Fiona MacDonald’s forthcoming exhibition, Woodland Portrait Project, is about place, connectedness, imagination, and human-nonhuman relationship. It emerges from a persistent engagement “with one smallish, ordinary-extraordinary wood near the M25 in Kent”.

Woodland Portrait Project is an immersive, seductive, multidisciplinary installation, mirroring the discovery and detail found in woodland, where disparate large and small things nest and entangle to produce a unique ecology. Large sculptural drawings (made via monumental tree rubbings) act as macro structures, dividing the space visually, some acting as projection screens. Paintings, sculptures, prints, videos, audio, and photographs enhance these drawing installations. All the work has been made in and with the woodland, using its materials and inhabitants, as muse, collaborator and correspondent.

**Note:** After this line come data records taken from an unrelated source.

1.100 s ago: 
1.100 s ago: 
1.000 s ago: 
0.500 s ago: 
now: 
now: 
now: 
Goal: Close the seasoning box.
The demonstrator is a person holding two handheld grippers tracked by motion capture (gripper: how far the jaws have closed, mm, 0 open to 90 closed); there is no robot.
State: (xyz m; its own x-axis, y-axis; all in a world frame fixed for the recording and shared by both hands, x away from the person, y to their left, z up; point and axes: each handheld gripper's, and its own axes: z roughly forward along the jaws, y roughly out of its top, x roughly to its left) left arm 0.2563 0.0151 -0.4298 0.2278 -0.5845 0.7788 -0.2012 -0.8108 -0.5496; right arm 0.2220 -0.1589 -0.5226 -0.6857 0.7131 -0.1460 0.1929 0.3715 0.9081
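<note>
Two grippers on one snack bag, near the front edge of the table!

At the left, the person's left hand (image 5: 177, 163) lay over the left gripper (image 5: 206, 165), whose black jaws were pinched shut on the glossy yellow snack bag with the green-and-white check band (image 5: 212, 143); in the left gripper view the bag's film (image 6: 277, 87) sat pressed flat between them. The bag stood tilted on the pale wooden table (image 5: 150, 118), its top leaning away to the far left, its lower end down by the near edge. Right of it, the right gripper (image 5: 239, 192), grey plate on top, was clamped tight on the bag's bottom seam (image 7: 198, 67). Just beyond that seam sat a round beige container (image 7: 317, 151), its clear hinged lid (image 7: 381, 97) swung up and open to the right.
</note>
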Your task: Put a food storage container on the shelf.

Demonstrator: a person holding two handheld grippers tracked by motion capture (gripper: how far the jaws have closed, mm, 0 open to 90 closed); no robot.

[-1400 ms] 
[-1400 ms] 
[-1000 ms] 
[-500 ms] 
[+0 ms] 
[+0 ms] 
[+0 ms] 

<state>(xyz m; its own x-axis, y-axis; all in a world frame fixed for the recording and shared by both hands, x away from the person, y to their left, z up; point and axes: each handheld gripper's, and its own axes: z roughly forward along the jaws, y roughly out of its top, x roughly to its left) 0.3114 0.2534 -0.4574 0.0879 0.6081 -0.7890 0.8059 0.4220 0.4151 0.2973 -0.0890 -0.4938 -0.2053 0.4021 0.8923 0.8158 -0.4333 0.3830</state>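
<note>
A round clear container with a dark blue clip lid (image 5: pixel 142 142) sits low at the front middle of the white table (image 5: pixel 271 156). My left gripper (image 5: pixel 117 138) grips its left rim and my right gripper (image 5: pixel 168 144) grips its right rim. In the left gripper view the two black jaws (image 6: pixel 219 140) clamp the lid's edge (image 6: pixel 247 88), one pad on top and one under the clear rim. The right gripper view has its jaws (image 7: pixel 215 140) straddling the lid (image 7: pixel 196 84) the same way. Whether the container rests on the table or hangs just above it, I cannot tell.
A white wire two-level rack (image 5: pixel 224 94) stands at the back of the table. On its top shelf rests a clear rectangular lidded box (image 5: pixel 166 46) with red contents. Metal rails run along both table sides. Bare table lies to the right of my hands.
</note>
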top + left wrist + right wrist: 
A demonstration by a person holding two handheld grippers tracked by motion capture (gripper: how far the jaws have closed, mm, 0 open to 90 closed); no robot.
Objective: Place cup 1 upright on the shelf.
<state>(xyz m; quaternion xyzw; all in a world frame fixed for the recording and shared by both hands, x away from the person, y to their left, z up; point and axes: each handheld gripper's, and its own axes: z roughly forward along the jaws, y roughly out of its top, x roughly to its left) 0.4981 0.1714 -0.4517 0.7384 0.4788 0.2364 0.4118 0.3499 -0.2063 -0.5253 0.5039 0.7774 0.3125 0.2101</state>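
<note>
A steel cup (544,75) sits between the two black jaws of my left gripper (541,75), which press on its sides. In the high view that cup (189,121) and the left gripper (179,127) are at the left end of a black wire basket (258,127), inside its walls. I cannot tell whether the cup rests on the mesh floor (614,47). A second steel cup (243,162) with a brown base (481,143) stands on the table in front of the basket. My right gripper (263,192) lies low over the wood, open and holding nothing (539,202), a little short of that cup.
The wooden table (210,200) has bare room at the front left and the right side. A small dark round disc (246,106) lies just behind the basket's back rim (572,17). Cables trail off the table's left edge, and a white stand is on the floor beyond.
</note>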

The intimacy of MacDonald’s engagement is used as a way in to explore about how humans respond to, are enriched by, and are embedded in, the wild places they spend time with. Although these places may be ‘brownfield’, circumscribed, or perhaps prosaic, they are still fascinating and valuable. Woodland Portrait Project interprets and promotes a ‘flattened’ ontology – a world view that is less anthropocentric, and which highlights “the material agency or effectivity of nonhuman or not-quite-human things”. As such MacDonald is reorienting perceptions of landscape away from vista towards the complexity and interrelatedness of human-nonhuman activity.

About the Artist

Fiona MacDonald lives and works in Kent. She was Abbey Fellow in Painting at the British School at Rome in 2011. Previous solo shows include Works from the Mirrored Series at 10 Gresham Street 2011, Morphology at Maddox Arts in 2009, Anthropoflora at Long and Ryle 2007 and Habitat at Phoenix Arts, Brighton in 2006. She trained at Chelsea College of Art and Leeds Metropolitan University.